| Assignment |
Whatever appears in the data below, copy it exactly.

| Data supplied |
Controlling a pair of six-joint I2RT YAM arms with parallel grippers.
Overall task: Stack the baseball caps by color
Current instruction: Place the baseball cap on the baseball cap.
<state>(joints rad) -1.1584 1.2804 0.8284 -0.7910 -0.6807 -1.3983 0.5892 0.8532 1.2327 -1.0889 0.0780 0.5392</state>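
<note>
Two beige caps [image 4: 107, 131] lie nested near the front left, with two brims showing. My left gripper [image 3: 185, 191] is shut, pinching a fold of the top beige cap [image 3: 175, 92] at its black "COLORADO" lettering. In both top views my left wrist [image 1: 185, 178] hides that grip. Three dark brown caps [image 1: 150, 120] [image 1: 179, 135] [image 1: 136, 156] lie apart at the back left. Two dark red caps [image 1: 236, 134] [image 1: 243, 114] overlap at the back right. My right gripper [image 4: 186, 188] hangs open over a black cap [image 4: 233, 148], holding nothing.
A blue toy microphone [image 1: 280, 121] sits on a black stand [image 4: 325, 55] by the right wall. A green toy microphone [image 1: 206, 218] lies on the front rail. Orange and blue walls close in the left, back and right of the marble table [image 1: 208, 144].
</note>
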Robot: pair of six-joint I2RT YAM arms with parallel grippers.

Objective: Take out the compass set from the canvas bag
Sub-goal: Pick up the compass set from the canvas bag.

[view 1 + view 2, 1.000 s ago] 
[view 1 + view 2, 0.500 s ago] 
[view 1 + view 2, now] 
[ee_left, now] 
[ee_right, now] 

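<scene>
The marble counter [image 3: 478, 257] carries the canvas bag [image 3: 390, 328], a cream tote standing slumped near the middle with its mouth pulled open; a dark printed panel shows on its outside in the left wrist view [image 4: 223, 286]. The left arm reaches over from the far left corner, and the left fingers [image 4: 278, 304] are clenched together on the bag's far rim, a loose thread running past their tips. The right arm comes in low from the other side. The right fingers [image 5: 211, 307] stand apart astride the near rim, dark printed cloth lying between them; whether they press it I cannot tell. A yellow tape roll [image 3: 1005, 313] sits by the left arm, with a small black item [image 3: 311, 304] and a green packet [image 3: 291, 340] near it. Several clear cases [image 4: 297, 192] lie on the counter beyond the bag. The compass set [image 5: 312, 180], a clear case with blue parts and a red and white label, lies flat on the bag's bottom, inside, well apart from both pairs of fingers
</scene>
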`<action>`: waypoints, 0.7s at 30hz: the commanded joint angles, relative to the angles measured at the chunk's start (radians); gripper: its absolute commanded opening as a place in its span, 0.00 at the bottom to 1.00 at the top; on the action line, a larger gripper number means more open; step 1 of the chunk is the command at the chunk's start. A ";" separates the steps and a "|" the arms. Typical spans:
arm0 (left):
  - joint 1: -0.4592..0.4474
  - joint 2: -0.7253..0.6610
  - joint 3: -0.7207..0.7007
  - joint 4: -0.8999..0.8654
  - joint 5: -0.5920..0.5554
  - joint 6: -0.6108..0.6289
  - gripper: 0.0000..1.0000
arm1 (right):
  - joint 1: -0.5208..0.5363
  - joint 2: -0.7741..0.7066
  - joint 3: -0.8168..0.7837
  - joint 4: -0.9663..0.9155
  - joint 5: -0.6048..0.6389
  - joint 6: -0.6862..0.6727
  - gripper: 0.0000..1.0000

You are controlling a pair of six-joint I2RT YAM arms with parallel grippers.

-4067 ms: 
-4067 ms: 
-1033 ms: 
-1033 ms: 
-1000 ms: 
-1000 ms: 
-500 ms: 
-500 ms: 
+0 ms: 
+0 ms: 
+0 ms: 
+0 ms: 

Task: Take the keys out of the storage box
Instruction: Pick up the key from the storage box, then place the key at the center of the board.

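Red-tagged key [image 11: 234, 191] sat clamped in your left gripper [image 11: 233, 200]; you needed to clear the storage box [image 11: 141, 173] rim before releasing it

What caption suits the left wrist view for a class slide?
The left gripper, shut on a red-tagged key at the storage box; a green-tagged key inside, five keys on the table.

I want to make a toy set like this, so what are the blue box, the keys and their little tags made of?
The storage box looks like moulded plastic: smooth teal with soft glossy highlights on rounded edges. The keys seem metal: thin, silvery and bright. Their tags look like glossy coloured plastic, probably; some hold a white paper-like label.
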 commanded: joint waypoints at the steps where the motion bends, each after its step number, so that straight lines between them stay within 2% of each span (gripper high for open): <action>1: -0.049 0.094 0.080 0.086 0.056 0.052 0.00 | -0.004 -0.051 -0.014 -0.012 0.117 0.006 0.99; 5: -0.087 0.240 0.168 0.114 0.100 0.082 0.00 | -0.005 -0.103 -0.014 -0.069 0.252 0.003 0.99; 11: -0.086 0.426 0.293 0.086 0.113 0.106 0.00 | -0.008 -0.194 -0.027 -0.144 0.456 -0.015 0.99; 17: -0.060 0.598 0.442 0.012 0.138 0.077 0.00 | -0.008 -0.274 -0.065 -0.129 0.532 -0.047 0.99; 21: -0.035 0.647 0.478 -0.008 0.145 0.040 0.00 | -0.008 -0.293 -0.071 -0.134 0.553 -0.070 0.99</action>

| Solution to this problem |
Controlling a pair of six-joint I2RT YAM arms with parallel grippers.
Overall task: Stack the baseball caps by color
Current instruction: Place the baseball cap on the baseball cap.
<state>(joints rad) -1.1584 1.2804 0.8284 -0.7910 -0.6807 -1.3983 0.5892 0.8532 1.2327 -1.0889 0.0780 0.5392</state>
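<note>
Two beige caps [image 4: 107, 131] lie nested near the front left, with two brims showing. My left gripper [image 3: 185, 191] is shut, pinching a fold of the top beige cap [image 3: 175, 92] at its black "COLORADO" lettering. In both top views my left wrist [image 1: 185, 178] hides that grip. Three dark brown caps [image 1: 150, 120] [image 1: 179, 135] [image 1: 136, 156] lie apart at the back left. Two dark red caps [image 1: 236, 134] [image 1: 243, 114] overlap at the back right. My right gripper [image 4: 186, 188] hangs open over a black cap [image 4: 233, 148], holding nothing.
A blue toy microphone [image 1: 280, 121] sits on a black stand [image 4: 325, 55] by the right wall. A green toy microphone [image 1: 206, 218] lies on the front rail. Orange and blue walls close in the left, back and right of the marble table [image 1: 208, 144].
</note>
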Robot: pair of six-joint I2RT YAM arms with parallel grippers.

Objective: Take out the compass set from the canvas bag
Sub-goal: Pick up the compass set from the canvas bag.

[view 1 + view 2, 1.000 s ago] 
[view 1 + view 2, 0.500 s ago] 
[view 1 + view 2, now] 
[ee_left, now] 
[ee_right, now] 

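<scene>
The marble counter [image 3: 478, 257] carries the canvas bag [image 3: 390, 328], a cream tote standing slumped near the middle with its mouth pulled open; a dark printed panel shows on its outside in the left wrist view [image 4: 223, 286]. The left arm reaches over from the far left corner, and the left fingers [image 4: 278, 304] are clenched together on the bag's far rim, a loose thread running past their tips. The right arm comes in low from the other side. The right fingers [image 5: 211, 307] stand apart astride the near rim, dark printed cloth lying between them; whether they press it I cannot tell. A yellow tape roll [image 3: 1005, 313] sits by the left arm, with a small black item [image 3: 311, 304] and a green packet [image 3: 291, 340] near it. Several clear cases [image 4: 297, 192] lie on the counter beyond the bag. The compass set [image 5: 312, 180], a clear case with blue parts and a red and white label, lies flat on the bag's bottom, inside, well apart from both pairs of fingers
</scene>
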`<action>`: waypoints, 0.7s at 30hz: the commanded joint angles, relative to the angles measured at the chunk's start (radians); gripper: its absolute commanded opening as a place in its span, 0.00 at the bottom to 1.00 at the top; on the action line, a larger gripper number means more open; step 1 of the chunk is the command at the chunk's start. A ";" separates the steps and a "|" the arms. Typical spans:
arm0 (left):
  - joint 1: -0.4592..0.4474
  - joint 2: -0.7253..0.6610
  - joint 3: -0.7207..0.7007
  - joint 4: -0.8999..0.8654
  - joint 5: -0.5920..0.5554
  - joint 6: -0.6108..0.6289
  - gripper: 0.0000..1.0000
arm1 (right):
  - joint 1: -0.5208..0.5363
  - joint 2: -0.7741..0.7066
  - joint 3: -0.8168..0.7837
  - joint 4: -0.9663..0.9155
  - joint 5: -0.6048..0.6389
  - joint 6: -0.6862..0.6727
  - gripper: 0.0000..1.0000

You are controlling a pair of six-joint I2RT YAM arms with parallel grippers.

-4067 ms: 
-4067 ms: 
-1033 ms: 
-1033 ms: 
-1000 ms: 
-1000 ms: 
-500 ms: 
-500 ms: 
+0 ms: 
+0 ms: 
+0 ms: 
+0 ms: 

Task: Take the keys out of the storage box
Instruction: Pick up the key from the storage box, then place the key at the center of the board.

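Red-tagged key [image 11: 234, 191] sat clamped in your left gripper [image 11: 233, 200]; you needed to clear the storage box [image 11: 141, 173] rim before releasing it

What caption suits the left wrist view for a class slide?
The left gripper, shut on a red-tagged key at the storage box; a green-tagged key inside, five keys on the table.

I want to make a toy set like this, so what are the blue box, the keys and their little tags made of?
The storage box looks like moulded plastic: smooth teal with soft glossy highlights on rounded edges. The keys seem metal: thin, silvery and bright. Their tags look like glossy coloured plastic, probably; some hold a white paper-like label.
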 commanded: joint waypoints at the steps where the motion bends, each after its step number, so that straight lines between them stay within 2% of each span (gripper high for open): <action>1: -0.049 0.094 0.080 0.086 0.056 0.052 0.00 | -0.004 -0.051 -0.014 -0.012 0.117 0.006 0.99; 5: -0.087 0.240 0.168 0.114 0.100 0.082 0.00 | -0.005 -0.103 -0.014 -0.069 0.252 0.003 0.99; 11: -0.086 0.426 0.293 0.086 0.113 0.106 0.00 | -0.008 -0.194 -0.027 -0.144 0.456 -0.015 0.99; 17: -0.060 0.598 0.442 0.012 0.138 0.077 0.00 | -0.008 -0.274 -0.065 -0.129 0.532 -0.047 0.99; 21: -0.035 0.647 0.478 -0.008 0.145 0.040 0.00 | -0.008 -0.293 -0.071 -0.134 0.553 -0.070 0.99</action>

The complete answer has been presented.